Mehrad Asadi, David Roubaud and Aviral Tiwari

Energy Economics, 2022, vol. 109, issue C

Abstract: This paper inspects volatility connectedness across crude oil, natural gas, coal, stock, and currency markets in the US and China. To accomplish this objective, we deploy methodologies advocated by Diebold and Yilmaz (2012) and Baruník and Křehlík (2018) through gathering daily data from 12/8/2008 to 12/18/2020. The evidence from this research suggests total connectedness among energy, stock, and currency markets is not high, and accordingly, contemporaneity of losses in these assets seems highly improbable.
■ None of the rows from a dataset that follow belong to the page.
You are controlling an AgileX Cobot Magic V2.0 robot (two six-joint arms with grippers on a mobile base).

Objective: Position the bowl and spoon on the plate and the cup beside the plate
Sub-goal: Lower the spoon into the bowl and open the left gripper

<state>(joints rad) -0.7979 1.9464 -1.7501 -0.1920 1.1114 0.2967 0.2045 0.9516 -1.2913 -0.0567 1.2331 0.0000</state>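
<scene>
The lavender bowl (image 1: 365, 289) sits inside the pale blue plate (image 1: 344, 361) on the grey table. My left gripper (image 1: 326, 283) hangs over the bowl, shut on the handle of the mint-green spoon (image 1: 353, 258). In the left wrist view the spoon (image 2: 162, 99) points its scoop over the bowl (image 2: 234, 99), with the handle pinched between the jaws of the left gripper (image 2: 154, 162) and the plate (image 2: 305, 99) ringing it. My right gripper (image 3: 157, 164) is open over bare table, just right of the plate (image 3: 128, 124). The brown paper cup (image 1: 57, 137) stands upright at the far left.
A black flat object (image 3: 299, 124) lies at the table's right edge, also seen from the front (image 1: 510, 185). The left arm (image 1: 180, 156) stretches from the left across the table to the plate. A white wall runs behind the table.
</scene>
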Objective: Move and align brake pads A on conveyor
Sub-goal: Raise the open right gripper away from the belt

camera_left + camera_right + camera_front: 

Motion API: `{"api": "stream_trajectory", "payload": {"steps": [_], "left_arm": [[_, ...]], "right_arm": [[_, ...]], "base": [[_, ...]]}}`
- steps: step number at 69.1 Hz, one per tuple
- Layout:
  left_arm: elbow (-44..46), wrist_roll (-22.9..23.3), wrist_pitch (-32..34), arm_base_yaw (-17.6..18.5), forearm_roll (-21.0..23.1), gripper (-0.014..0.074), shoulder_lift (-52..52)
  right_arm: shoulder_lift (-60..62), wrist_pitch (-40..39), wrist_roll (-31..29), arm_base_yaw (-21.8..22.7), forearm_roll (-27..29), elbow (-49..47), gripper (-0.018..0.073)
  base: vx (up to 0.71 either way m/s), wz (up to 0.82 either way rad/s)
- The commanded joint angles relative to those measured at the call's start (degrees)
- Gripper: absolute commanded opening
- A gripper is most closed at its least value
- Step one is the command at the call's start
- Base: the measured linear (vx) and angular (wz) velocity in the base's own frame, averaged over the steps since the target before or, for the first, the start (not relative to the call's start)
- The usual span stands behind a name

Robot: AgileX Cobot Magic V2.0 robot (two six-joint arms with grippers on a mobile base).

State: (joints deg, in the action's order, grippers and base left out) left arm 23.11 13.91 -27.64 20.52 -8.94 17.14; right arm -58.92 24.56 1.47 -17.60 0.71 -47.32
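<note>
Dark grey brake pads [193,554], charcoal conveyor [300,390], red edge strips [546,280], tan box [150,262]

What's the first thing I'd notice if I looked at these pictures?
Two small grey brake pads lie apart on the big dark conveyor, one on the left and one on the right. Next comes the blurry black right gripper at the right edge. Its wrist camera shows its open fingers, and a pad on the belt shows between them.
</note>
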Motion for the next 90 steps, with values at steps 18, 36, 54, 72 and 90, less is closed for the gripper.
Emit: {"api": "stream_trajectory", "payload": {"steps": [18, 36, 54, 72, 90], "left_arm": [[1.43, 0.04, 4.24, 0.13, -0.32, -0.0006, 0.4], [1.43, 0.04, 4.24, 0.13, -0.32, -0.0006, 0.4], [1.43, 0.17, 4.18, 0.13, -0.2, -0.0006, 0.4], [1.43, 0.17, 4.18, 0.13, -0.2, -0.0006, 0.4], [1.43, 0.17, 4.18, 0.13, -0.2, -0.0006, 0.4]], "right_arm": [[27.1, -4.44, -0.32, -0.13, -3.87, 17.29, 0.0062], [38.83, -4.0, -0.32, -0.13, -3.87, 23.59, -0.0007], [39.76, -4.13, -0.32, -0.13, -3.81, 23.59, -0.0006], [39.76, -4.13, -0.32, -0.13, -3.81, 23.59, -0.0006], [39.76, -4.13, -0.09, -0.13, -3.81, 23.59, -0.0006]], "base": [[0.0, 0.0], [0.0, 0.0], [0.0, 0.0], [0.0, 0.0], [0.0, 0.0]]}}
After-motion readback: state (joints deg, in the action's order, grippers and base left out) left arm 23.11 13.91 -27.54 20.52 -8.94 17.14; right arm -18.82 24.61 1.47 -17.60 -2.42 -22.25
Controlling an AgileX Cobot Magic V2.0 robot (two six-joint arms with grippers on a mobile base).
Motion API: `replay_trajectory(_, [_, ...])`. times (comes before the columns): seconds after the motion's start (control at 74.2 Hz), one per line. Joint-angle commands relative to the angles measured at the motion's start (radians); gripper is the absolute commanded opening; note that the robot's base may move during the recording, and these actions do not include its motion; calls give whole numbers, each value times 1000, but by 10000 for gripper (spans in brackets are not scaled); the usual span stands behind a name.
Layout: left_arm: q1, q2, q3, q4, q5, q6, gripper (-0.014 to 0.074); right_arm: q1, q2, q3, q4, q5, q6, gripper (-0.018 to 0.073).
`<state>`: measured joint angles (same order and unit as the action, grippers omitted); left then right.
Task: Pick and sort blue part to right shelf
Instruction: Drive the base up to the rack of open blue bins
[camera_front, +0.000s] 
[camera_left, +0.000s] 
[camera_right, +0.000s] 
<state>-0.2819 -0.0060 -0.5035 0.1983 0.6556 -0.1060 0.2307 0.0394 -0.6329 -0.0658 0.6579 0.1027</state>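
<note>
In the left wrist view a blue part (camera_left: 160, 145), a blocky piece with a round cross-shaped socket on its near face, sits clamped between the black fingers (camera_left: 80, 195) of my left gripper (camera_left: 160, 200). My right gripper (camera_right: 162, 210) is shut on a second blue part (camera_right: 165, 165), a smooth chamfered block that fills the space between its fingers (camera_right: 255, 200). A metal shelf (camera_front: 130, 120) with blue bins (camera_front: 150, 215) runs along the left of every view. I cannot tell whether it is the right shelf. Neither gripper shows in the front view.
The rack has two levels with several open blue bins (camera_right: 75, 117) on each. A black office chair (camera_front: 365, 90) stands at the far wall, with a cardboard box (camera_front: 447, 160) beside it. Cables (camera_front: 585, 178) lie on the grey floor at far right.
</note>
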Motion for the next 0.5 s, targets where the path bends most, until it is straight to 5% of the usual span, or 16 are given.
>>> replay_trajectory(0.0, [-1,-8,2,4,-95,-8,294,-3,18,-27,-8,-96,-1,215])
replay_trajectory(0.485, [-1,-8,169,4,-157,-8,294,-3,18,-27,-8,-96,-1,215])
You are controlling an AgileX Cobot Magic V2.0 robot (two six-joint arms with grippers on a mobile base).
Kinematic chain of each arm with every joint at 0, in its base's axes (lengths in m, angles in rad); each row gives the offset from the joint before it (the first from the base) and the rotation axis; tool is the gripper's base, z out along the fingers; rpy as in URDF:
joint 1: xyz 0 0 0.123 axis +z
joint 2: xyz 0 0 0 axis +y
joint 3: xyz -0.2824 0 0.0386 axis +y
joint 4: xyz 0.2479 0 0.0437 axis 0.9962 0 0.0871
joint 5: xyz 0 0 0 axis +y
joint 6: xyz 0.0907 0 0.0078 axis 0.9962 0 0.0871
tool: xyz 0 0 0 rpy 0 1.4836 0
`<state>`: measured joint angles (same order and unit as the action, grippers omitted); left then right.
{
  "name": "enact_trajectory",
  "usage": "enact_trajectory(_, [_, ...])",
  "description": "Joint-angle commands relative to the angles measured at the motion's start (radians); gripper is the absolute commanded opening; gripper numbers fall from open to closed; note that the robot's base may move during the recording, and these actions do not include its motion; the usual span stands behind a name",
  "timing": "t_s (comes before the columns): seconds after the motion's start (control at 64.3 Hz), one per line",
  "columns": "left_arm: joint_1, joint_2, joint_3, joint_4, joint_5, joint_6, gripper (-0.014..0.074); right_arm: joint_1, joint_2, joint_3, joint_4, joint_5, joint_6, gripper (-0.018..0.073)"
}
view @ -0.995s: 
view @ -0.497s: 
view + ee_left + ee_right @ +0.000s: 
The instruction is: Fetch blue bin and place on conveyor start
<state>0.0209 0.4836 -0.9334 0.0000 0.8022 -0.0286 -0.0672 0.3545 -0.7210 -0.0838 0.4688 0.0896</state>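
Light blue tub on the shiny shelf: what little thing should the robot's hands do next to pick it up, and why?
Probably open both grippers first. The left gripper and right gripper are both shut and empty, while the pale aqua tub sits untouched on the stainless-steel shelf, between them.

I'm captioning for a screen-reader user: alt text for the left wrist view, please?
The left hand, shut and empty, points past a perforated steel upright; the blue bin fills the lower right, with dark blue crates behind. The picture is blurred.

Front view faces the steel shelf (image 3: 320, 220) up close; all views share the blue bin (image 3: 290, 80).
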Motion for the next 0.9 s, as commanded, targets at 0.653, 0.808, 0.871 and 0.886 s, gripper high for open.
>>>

Other results reveal that the S&P500, WTI, natural gas, and the US dollar number are net receivers, while Shanghai stock, coal, and USD/CNY are net givers. Thus, we conclude that Shanghai stock, coal, and USD/CNY should not be used for portfolio diversification. Furthermore, total connectedness in the long run outperforms that of the short run, implying investors cannot follow the buy-and-hold approach on account of these assets' high long-term volatility. All in all, these outcomes are advantageous for authorities and investors to broaden their knowledge of how price volatility shocks in these energy markets translate to stock and currency markets.

Keywords: Fossil fuels, stock and currency; Diebold and Yilmaz connectedness; Frequency domain connectedness (search for similar items in EconPapers)
Date: 2022
References: View references in EconPapers View complete reference list from CitEc
Citations: View citations in EconPapers (39)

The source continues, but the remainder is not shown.